Highlights from the Recent Network Upfront Hoopla
The clamor for hundreds of millions of big-name marketer shekels has begun between the advertising industry and the various television networks. Who will come out the winner in this game of chance? This intrepid reporter believes that the television viewer will ultimately be the victor in this free-for-all as the programming scientists at the big networks have concocted a glorious hodgepodge of exceptional and thought-provoking concepts sure to entertain, enrage, and atrophy the masses at once.

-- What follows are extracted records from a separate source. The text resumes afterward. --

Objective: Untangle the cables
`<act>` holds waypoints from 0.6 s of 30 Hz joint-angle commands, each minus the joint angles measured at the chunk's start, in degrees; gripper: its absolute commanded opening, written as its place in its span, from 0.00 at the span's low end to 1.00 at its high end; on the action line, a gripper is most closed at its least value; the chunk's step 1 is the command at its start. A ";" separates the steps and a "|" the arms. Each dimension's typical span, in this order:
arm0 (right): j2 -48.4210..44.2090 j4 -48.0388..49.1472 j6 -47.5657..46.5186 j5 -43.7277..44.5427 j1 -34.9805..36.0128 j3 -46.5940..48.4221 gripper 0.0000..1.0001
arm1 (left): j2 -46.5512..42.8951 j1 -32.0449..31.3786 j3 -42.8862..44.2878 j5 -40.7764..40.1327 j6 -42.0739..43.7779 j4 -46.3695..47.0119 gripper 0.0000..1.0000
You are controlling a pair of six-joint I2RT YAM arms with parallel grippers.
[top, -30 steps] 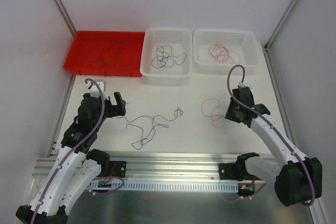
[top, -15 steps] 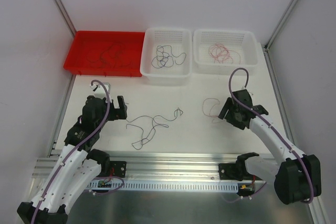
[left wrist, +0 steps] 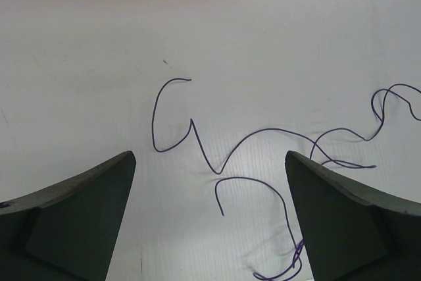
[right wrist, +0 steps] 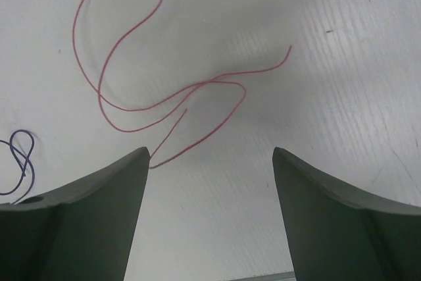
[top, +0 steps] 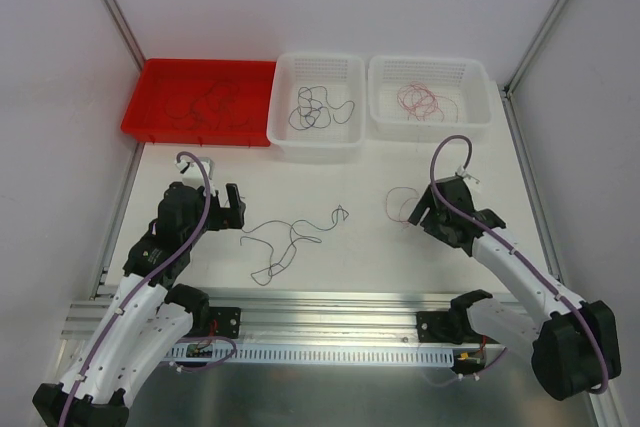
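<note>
Thin dark purple cables [top: 288, 240] lie tangled on the white table, just right of my left gripper [top: 233, 209]. In the left wrist view the same purple cables [left wrist: 263, 137] curl between and beyond the wide-open left gripper [left wrist: 209, 156], which touches none of them. A red cable [top: 396, 203] lies loose on the table beside my right gripper [top: 419, 210]. In the right wrist view that red cable [right wrist: 131, 106] loops ahead of the open right gripper [right wrist: 210, 151], with one end near the left fingertip [right wrist: 135, 162]. Nothing is held.
Three containers line the back: a red tray [top: 158, 82] with dark cables, a white basket [top: 320, 150] with black cables, and a white basket [top: 430, 127] with red cables. A metal rail [top: 330, 307] runs along the near edge. A purple loop [right wrist: 20, 156] shows at the left.
My right gripper has opened from nearly shut and shifted a little left and back; the red cable now lies free on the table. The left arm has drawn in slightly.
</note>
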 commanded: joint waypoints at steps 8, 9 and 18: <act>4.17 2.33 -7.47 7.36 8.86 8.53 0.82 | 0.40 0.68 -0.34 1.47 0.70 1.25 0.99; 5.14 2.50 -7.39 7.62 9.13 9.32 0.83 | 0.40 0.68 -0.34 1.47 0.79 1.16 0.99; 18.50 7.50 -11.34 7.89 10.53 14.78 0.79 | 0.58 0.68 -0.43 1.38 0.70 1.16 0.99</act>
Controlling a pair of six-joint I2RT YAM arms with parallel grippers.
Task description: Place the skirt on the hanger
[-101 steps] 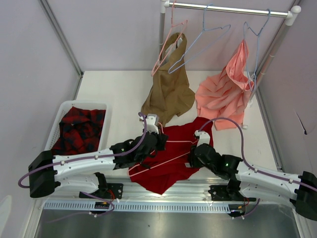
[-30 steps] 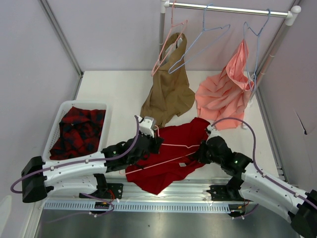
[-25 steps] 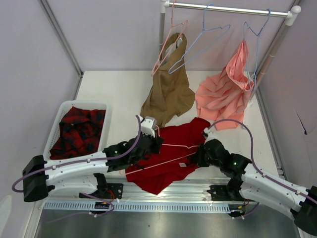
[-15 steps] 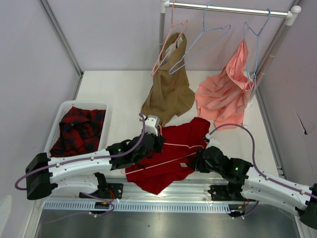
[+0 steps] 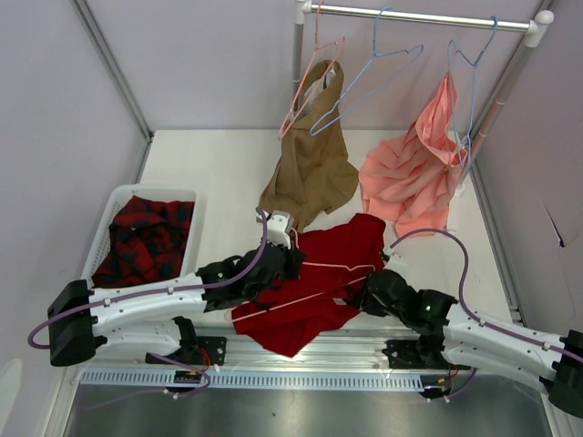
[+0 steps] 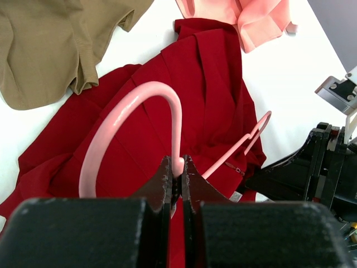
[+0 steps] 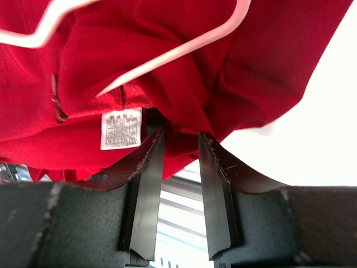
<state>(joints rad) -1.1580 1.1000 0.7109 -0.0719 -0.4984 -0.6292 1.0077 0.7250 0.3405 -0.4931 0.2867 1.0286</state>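
We see the deep-red cloth skirt lying crumpled on the white table, low in the middle of the top view, between the two arms. The thin pale-pink wire hanger lies on top of it, with its long bars running across the red cloth. The left gripper pinches the hanger at the bottom of its curved hook, jaws pressed tight on the wire. The right gripper is at the lower right edge of the skirt and pinches a fold of red cloth between its fingers. Just above the skirt, a tan cloth garment spills onto the table close to the left gripper. A salmon-pink cloth garment hangs at the upper right, its low end near the skirt's top corner. Both hang under a silver metal rail, where light-blue wire hangers hang too. At the left, a white plastic basket holds red-and-black plaid cloth. From the top, the arm hides the left pinch, but the left wrist view shows it plainly. Only the right wrist view shows a small white label on the skirt, just left of the pinched fold.
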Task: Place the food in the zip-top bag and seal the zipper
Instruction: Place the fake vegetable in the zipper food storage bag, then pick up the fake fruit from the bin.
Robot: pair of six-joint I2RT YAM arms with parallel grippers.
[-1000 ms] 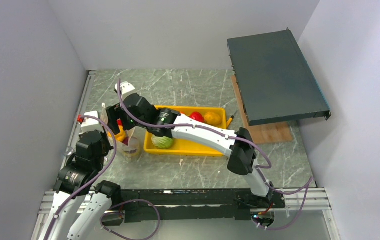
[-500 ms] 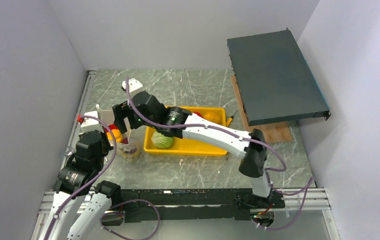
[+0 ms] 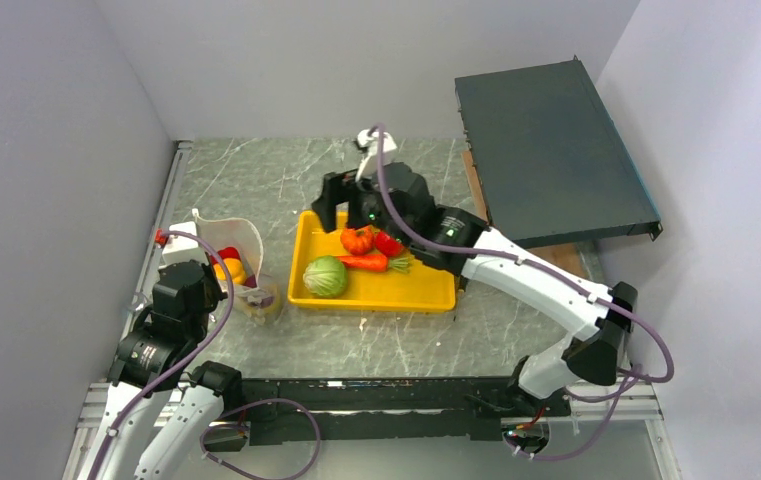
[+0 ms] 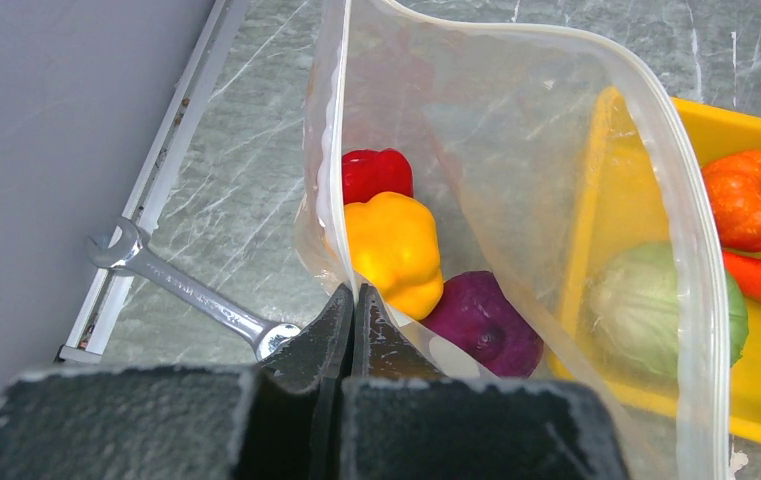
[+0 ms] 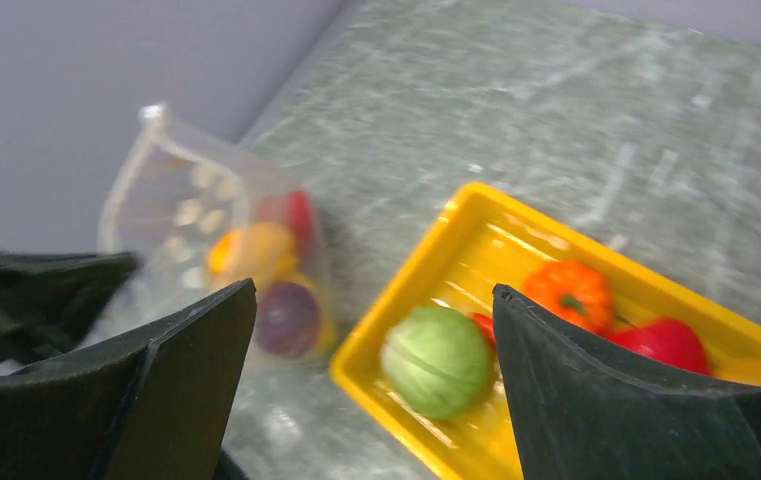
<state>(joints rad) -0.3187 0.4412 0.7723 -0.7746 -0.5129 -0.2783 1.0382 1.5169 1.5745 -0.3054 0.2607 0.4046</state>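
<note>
Left pincer [image 4: 353,300] is clamped shut on the rim of the zip-top bag [image 4: 516,130], which stands open on the desk [image 3: 256,180] left of the yellow tray [image 3: 406,287] with the yellow pepper [image 4: 393,250], red pepper [image 4: 376,172] and purple onion [image 4: 481,320] inside, and the right pincer [image 5: 374,330] hangs spread wide and empty above the tray.

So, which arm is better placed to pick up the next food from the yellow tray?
Right. The right tool is open and empty at the far edge of the yellow tray, close to the pumpkin. The left tool is shut on the rim of the zip-top bag, holding it open.
</note>
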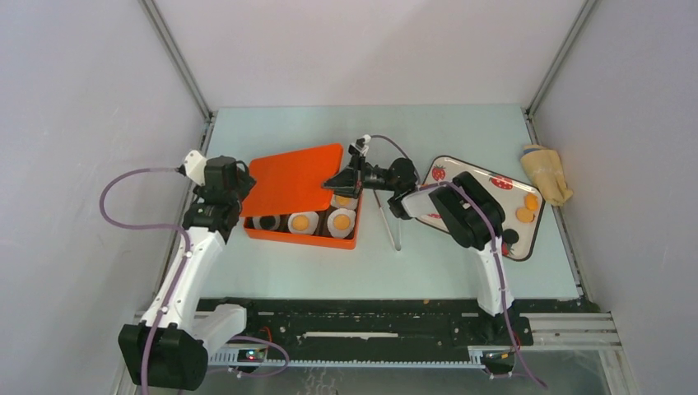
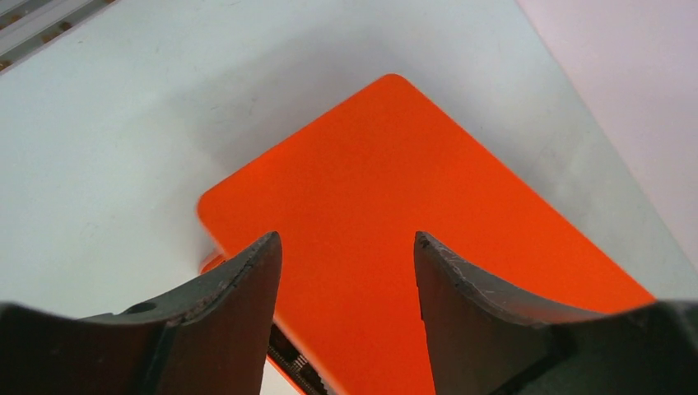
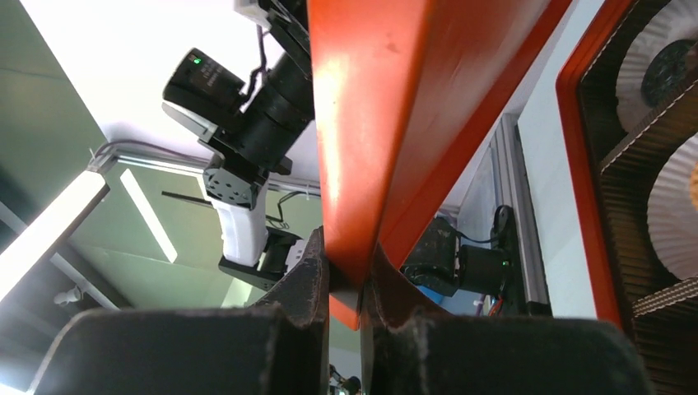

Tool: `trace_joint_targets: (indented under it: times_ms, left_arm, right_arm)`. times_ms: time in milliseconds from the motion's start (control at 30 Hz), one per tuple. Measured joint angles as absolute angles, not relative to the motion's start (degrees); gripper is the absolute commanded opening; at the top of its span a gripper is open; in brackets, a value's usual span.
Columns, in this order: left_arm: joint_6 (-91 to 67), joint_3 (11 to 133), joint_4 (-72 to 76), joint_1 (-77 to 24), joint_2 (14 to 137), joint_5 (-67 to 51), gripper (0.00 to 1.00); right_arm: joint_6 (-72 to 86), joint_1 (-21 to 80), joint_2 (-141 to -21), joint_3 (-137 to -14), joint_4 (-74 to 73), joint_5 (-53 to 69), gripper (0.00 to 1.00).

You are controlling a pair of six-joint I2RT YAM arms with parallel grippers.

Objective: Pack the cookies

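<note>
Four small round orange-yellow cookies (image 1: 302, 221) are visible. Two lie flat side by side in the front row of the open orange box (image 1: 300, 237), each in a white paper cup (image 1: 329, 222). Two more (image 1: 532, 201) lie bare and close together at the right end of the strawberry-printed tray (image 1: 512, 196).

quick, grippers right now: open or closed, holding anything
left gripper: open, holding nothing, over the lid
right gripper: shut on the lid's edge
</note>
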State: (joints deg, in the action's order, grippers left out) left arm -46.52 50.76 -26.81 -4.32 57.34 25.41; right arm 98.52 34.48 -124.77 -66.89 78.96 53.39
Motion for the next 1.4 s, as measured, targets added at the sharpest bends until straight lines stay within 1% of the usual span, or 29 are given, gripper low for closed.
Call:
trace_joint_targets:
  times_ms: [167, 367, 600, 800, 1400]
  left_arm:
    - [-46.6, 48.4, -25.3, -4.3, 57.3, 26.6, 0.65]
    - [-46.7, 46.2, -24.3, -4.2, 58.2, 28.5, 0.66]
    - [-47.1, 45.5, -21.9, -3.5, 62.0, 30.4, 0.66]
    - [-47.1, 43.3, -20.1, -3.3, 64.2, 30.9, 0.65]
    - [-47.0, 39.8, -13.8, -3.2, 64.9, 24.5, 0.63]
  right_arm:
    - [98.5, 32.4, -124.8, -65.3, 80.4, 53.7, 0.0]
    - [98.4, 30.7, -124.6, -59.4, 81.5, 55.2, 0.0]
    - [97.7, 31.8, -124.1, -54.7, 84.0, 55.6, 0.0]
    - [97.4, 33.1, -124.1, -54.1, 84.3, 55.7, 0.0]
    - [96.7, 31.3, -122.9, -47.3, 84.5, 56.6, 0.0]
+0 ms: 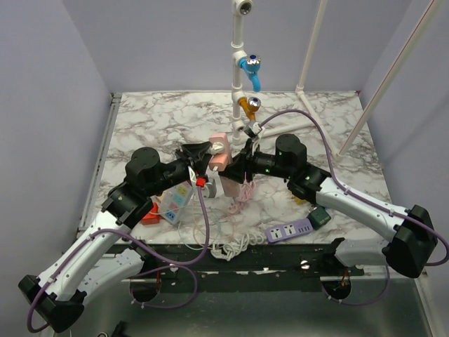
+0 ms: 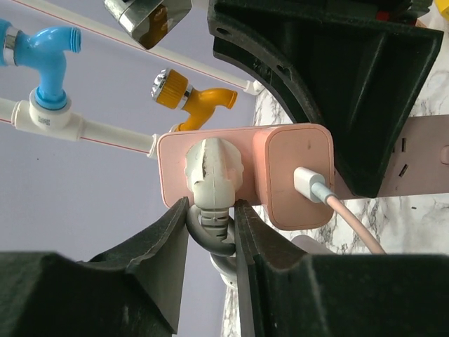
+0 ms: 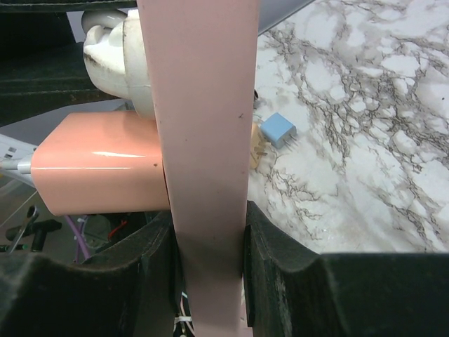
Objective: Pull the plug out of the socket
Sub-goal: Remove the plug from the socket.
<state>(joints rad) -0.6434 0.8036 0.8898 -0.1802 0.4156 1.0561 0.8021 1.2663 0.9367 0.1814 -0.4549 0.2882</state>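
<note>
White plug (image 2: 210, 167) sits in the pink socket (image 2: 172, 151), centre frame.
Left gripper (image 2: 210, 225) pinches its ribbed neck; right gripper (image 3: 209, 242) clamps the socket. The plug looks light and rigid, the neck rubbery, so hold nearer the body.

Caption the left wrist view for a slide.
Left fingers pinch the off-white rubber plug seated in the pink plastic socket strip.

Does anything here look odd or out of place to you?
Yes. The pink plastic power strip is not lying on the marble table: the right gripper clamps it on edge in the air, while the left gripper pinches the neck of the scuffed white plug seated in it.
</note>
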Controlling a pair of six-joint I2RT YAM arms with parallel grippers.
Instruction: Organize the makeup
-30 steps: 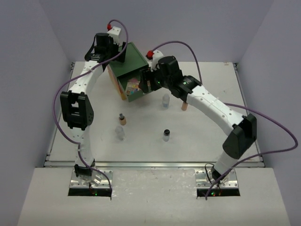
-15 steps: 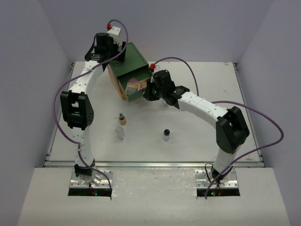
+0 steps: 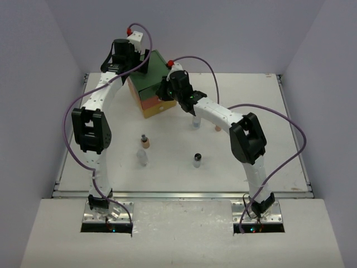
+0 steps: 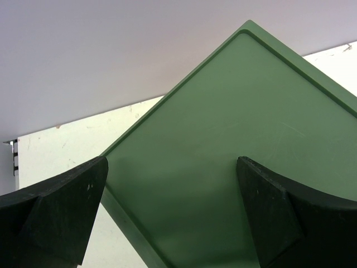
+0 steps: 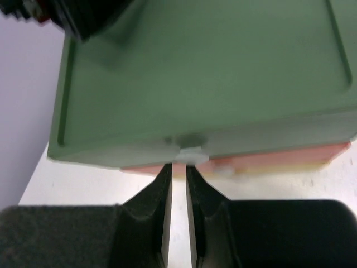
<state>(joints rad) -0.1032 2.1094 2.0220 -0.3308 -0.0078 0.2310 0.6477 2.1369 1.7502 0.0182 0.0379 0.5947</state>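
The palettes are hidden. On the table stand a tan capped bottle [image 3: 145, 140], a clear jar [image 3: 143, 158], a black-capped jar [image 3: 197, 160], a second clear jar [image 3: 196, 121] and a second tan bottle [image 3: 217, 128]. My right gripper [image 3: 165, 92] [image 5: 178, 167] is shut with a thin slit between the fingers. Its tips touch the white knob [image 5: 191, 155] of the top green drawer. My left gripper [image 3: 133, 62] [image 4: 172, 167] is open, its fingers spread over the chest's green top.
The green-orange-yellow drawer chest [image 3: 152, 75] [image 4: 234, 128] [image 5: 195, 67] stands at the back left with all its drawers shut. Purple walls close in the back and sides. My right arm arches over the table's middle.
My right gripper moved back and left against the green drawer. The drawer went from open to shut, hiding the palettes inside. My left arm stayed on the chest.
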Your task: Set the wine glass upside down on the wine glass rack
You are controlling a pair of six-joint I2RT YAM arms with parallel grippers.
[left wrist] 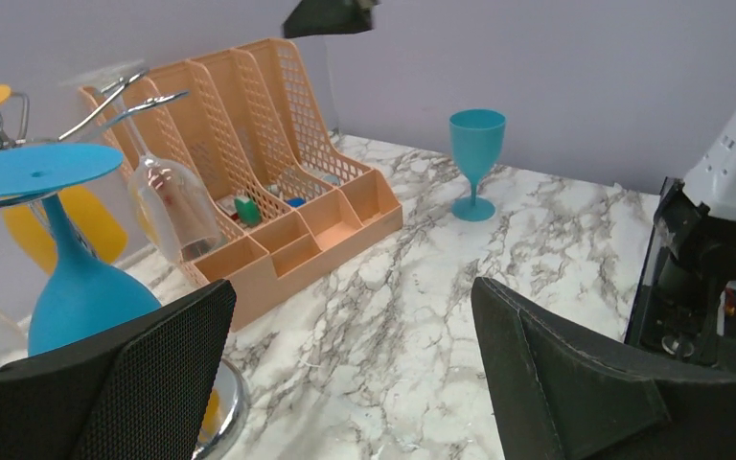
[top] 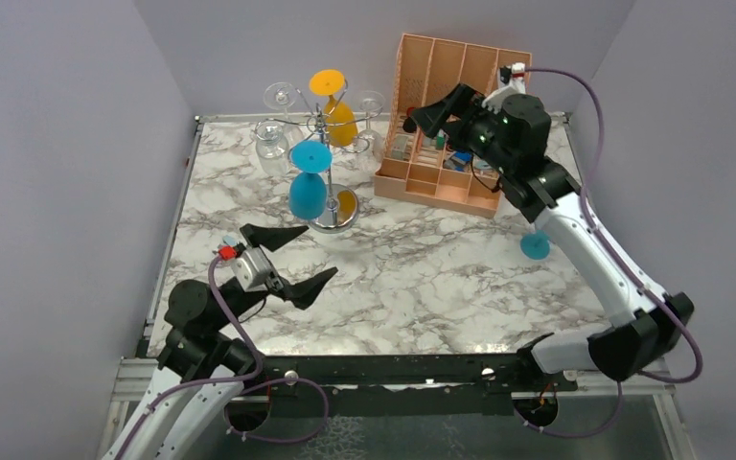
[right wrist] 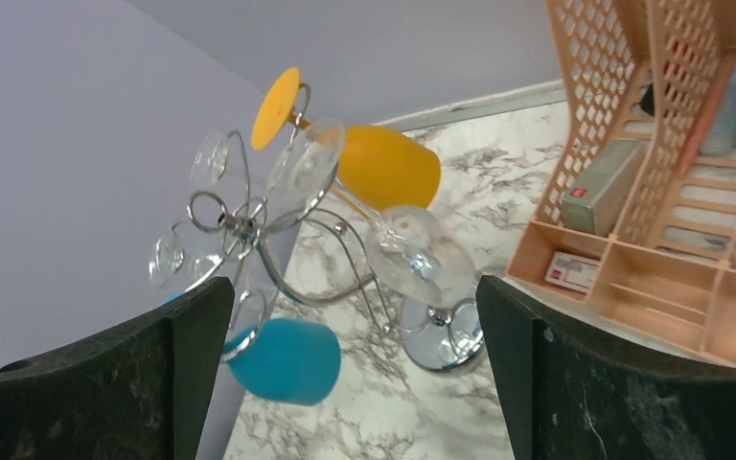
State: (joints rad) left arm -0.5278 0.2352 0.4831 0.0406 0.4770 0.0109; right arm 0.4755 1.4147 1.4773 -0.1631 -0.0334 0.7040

However, as we all know the upfront isn’t all work and no play. Indeed, it has increasingly become an alluring affair of lavish spreads in which mercenary stars of television past and present hock their employer’s new wares to drunken 25-year-old marketing brats. The highlight of the upfront parties these past few weeks, aside from the sneak peaks of the new programs themselves, were the pigs-in-a-blanket, and I’m not referring to the hors d’oeuvres. In fact, one industry executive, fat as a hog and high as a kite, was discovered in the bathroom of Tavern on the Green wearing nothing but a cape while receiving oral pleasure from a network salesperson. Yet, amid all the hoopla and debauchery that has become the network upfront season, there were, undoubtedly, some impressive new series on display. The following is a network-by-network summary of what viewers can look forward to in the coming months.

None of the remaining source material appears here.